TASK REQUIREMENTS: Word for word, transcribe the material below from its first line to the line with "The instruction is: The", both included.
┌─ INPUT DATA
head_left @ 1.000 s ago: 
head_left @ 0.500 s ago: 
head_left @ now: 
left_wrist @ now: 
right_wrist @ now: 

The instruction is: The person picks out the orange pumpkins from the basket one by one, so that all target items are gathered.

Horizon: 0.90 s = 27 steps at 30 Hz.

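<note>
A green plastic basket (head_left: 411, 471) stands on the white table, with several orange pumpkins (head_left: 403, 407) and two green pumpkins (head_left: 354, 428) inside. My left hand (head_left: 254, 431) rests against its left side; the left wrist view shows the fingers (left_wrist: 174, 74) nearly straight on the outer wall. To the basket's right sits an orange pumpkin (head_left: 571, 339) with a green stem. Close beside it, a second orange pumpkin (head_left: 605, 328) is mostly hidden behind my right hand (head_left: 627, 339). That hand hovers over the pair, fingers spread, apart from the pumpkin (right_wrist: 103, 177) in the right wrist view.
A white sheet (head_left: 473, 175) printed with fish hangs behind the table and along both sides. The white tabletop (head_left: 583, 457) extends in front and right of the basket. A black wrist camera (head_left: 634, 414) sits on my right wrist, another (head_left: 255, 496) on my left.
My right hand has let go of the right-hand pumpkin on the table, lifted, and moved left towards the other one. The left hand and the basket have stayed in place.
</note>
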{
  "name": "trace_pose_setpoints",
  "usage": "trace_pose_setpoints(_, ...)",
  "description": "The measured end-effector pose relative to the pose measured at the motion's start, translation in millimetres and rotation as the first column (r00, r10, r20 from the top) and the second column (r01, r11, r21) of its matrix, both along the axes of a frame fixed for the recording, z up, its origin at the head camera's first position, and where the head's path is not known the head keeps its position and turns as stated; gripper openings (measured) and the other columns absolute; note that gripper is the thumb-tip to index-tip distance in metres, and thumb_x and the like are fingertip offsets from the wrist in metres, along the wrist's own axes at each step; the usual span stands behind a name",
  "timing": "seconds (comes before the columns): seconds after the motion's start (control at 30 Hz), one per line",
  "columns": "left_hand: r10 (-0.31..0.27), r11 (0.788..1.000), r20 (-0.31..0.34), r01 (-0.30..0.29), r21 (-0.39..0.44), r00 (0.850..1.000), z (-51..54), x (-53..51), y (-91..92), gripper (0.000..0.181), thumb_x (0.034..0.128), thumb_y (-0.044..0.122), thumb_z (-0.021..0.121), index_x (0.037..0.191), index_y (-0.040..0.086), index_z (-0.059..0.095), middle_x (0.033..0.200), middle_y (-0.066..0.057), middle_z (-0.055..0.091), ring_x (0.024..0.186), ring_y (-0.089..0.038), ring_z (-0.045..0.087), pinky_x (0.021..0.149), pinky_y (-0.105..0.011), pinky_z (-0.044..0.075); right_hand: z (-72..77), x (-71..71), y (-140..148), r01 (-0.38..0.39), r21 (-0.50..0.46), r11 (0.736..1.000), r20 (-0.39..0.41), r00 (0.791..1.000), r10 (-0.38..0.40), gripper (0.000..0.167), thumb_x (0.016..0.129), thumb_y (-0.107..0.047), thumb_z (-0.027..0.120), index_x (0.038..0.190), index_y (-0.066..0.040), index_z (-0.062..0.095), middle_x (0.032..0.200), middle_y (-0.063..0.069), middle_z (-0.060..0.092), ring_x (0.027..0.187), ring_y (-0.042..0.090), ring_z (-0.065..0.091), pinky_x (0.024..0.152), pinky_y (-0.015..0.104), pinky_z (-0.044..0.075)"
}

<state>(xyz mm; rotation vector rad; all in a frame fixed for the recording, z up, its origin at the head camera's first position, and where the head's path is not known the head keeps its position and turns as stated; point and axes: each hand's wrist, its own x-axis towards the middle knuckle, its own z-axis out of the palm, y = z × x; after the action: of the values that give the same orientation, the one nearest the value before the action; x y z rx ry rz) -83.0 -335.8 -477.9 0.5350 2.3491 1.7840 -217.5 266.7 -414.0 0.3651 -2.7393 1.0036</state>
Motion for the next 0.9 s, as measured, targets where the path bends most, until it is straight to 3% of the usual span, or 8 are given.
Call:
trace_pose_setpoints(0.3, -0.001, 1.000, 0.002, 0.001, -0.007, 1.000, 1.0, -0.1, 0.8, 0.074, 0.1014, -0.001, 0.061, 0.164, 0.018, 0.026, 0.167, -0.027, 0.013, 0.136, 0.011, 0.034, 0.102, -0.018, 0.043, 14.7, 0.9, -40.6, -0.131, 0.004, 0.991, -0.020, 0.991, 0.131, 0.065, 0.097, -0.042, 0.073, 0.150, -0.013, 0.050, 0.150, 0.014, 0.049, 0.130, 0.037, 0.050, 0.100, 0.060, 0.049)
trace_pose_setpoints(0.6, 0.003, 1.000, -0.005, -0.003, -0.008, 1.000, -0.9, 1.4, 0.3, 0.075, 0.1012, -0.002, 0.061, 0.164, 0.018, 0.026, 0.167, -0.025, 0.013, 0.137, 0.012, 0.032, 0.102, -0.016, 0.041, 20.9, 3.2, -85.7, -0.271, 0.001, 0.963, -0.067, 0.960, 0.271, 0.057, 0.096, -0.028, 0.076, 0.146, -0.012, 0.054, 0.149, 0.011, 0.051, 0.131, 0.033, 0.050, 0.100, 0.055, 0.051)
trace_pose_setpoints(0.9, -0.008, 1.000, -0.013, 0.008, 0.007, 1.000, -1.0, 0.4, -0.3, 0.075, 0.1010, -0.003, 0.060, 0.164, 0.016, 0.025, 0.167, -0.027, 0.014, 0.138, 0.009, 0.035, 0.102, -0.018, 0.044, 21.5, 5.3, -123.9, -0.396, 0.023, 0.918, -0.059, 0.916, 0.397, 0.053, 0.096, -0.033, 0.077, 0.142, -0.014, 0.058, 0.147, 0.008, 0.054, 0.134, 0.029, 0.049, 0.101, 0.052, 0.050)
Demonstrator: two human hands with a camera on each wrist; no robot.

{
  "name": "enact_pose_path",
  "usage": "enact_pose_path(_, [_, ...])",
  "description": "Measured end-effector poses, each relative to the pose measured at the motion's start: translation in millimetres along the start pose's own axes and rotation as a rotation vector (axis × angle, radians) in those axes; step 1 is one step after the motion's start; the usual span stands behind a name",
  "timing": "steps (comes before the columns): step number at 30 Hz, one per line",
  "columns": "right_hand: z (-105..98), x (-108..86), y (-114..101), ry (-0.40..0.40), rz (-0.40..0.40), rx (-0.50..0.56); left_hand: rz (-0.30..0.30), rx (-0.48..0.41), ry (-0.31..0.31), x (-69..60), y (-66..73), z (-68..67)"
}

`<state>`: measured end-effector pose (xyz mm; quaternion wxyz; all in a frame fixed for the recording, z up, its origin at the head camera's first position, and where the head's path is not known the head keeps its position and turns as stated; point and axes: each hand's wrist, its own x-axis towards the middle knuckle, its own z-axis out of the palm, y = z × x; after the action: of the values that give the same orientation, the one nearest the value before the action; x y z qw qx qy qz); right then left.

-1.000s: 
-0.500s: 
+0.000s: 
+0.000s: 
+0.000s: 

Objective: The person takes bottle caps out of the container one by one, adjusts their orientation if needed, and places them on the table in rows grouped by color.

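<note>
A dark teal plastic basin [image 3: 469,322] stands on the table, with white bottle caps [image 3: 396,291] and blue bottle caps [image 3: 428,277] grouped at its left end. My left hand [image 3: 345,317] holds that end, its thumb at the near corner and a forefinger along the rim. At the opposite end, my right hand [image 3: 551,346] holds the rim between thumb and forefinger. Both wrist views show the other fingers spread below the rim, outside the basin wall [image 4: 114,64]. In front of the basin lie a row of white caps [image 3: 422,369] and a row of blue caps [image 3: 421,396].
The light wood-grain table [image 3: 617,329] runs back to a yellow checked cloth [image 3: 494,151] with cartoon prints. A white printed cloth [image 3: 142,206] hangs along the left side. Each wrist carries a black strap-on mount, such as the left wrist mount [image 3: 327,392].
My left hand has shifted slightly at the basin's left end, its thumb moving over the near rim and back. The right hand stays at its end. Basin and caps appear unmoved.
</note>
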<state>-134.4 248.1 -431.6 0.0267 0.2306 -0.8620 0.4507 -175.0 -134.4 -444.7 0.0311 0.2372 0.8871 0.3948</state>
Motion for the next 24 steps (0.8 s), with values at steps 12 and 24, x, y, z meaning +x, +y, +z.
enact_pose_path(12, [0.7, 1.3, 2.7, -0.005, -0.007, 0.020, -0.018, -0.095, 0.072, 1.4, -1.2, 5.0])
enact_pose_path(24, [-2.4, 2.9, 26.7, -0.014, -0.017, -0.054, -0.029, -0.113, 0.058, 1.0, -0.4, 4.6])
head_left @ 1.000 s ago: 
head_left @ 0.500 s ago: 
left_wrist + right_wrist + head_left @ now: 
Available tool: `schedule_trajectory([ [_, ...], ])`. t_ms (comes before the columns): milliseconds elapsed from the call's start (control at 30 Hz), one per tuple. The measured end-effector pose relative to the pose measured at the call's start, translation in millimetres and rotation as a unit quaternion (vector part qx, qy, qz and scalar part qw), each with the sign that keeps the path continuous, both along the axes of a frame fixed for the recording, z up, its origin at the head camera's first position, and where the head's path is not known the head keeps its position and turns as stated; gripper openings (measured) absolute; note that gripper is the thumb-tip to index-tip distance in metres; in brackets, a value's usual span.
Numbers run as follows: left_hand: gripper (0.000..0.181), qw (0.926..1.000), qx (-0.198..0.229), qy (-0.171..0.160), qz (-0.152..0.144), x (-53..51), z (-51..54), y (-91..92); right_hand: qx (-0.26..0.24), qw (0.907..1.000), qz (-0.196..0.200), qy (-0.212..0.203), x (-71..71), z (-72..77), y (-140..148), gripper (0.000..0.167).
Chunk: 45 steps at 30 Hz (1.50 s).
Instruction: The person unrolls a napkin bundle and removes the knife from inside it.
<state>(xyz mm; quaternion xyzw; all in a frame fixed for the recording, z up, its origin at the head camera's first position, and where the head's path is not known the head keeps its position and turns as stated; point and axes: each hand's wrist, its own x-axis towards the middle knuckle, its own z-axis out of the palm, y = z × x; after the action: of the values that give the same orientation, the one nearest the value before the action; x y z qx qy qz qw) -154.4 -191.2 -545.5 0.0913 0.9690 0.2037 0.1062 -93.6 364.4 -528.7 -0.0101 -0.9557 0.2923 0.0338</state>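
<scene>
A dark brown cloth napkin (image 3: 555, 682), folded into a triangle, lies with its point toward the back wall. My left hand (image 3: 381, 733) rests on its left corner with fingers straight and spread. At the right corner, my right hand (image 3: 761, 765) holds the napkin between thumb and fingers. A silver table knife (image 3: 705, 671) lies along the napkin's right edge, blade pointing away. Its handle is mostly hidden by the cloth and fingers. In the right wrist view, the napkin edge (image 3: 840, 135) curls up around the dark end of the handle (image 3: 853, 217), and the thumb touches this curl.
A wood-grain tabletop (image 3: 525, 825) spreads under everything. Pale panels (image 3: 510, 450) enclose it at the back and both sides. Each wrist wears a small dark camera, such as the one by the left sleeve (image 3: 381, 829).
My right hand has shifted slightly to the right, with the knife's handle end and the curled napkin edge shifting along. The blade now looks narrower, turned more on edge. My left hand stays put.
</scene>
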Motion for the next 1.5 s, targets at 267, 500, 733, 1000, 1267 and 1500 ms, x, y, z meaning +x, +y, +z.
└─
TASK SOLUTION:
head_left @ 1.000 s ago: 
head_left @ 0.500 s ago: 
head_left @ now: 
left_wrist @ now: 
right_wrist @ now: 

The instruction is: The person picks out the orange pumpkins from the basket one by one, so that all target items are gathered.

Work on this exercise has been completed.